Si la requérante fait valoir que la commune n’a pas permis l’accès au public du projet de révision du PLU au stade de la concertation, la commune du Tignet verse au débat contradictoire des captures d’écran de son site internet où apparaissent les différentes rubriques du projet de révision en cours d’élaboration, notamment les délibérations prescrivant la révision, le PADD, et le compte-rendu des réunions publiques. Par ailleurs, la commune mentionne dans son bilan global de la concertation de façon précise les observations recueillies, de sorte que le public a nécessairement eu accès aux éléments d’information afférents au projet de révision. Par suite, ce moyen doit également être écarté.
En cinquième et dernier lieu, aux termes de l’article L. 103-6 du code de l’urbanisme : « A l’issue de la concertation, l’autorité mentionnée à l’article L. 103-3 en arrête le bilan. Lorsque le projet fait l’objet d’une enquête publique réalisée conformément au chapitre III du titre II du livre Ier du code de l’environnement, le bilan de la concertation est joint au dossier de l’enquête. ».

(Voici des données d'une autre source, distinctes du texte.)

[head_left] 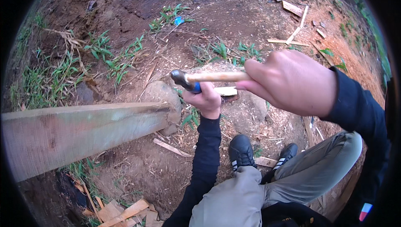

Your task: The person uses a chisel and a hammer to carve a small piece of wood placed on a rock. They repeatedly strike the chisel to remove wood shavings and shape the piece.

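My right hand (288, 81) is closed round the pale wooden handle of a hammer (217, 77), which lies level, pointing left. The dark metal hammer head (178, 76) is right over, or against, the blue end of a tool (195, 87). My left hand (204, 100) has its fingers wrapped round this blue-ended tool; the rest of it is hidden by the hand, so I cannot tell its kind. Just right of my left fingers, a short pale piece of wood (226, 91) lies at a stone (250, 103) set in the ground.
A thick squared timber beam (83, 131) runs in from the left, its end by a rounded stone (161, 95). Wood offcuts (125, 214) are heaped at lower left, with more scraps (292, 9) at upper right. My shoes (242, 152) stand on bare soil with wood chips and grass tufts.
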Motion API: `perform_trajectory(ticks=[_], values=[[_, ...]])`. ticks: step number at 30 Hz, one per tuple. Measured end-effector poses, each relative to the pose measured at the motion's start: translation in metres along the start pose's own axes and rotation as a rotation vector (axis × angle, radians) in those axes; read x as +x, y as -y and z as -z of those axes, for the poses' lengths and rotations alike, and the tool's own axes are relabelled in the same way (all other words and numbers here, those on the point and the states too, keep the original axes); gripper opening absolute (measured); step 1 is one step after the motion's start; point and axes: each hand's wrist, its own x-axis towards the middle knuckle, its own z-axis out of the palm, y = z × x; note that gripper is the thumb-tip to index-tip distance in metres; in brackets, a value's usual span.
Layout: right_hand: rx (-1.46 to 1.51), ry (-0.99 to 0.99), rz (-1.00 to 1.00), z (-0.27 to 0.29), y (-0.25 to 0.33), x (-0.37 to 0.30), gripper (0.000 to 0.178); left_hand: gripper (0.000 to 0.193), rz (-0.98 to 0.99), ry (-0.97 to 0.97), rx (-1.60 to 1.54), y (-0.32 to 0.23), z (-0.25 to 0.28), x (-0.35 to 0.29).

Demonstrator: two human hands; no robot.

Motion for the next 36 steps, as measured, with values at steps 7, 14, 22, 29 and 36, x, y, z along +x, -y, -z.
perform_trajectory(ticks=[7,14,22,29,36], values=[[0.225,-0.153,0.021,0.001,0.000,0.006,0.036,0.020,0.010,-0.044,-0.011,-0.012,-0.006,0.000],[0.352,-0.316,0.043,-0.001,0.000,0.012,0.034,0.014,-0.050,-0.046,-0.037,-0.016,-0.011,0.002],[0.293,-0.260,0.068,-0.002,-0.004,0.010,0.037,0.014,-0.054,-0.071,-0.054,-0.014,-0.012,-0.001],[0.244,-0.203,-0.055,-0.041,-0.015,-0.008,0.038,0.015,0.110,-0.087,-0.137,-0.003,-0.003,-0.001],[0.494,-0.393,-0.459,-0.217,-0.031,0.007,0.043,0.018,0.143,0.011,-0.217,-0.007,0.005,0.001]])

Il ressort des mentions de la commissaire-enquêtrice dans son rapport que le bilan global de la concertation a été annexé au dossier d’enquête publique sur la révision du PLU, ainsi qu’exigé par les dispositions précitées. Par suite, ce moyen manque également en fait.
En ce qui concerne le moyen tiré de l’erreur manifeste d’appréciation quant au classement des parcelles en litige :
Aux termes de l’article L. 151-8 du code de l’urbanisme : « Le règlement fixe, en cohérence avec le projet d’aménagement et de développement durables, les règles générales et les servitudes d’utilisation des sols permettant d’atteindre les objectifs mentionnés aux articles L. 101-1 à L. 101-3. ». Aux termes de l’article L. 151-9 de ce code : « Le règlement délimite les zones urbaines ou à urbaniser et les zones naturelles ou agricoles et forestières à protéger. Il peut préciser l’affectation des sols selon les usages principaux qui peuvent en être faits ou la nature des activités qui peuvent y être exercées et également prévoir l’interdiction de construire. Il peut définir, en fonction des situations locales, les règles concernant la destination et la nature des constructions autorisées. ». Aux termes de l’article R. 151-24 du même code : « Les zones naturelles et forestières sont dites « zones N ». Peuvent être classés en zone naturelle et forestière, les secteurs de la commune, équipés ou non, à protéger en raison : 1° Soit de la qualité des sites, milieux et espaces naturels, des paysages et de leur intérêt, notamment du point de vue esthétique, historique ou écologique ; 2° Soit de l’existence d’une exploitation forestière ; 3° Soit de leur caractère d’espaces naturels ; 4° Soit de la nécessité de préserver ou restaurer les ressources naturelles ; (…) ». Aux termes de l’article R. 151-18 du même code : « Les zones urbaines sont dites « zones U ». Peuvent être classés en zone urbaine, les secteurs déjà urbanisés et les secteurs où les équipements publics existants ou en cours de réalisation ont une capacité suffisante pour desservir les constructions à implanter. ».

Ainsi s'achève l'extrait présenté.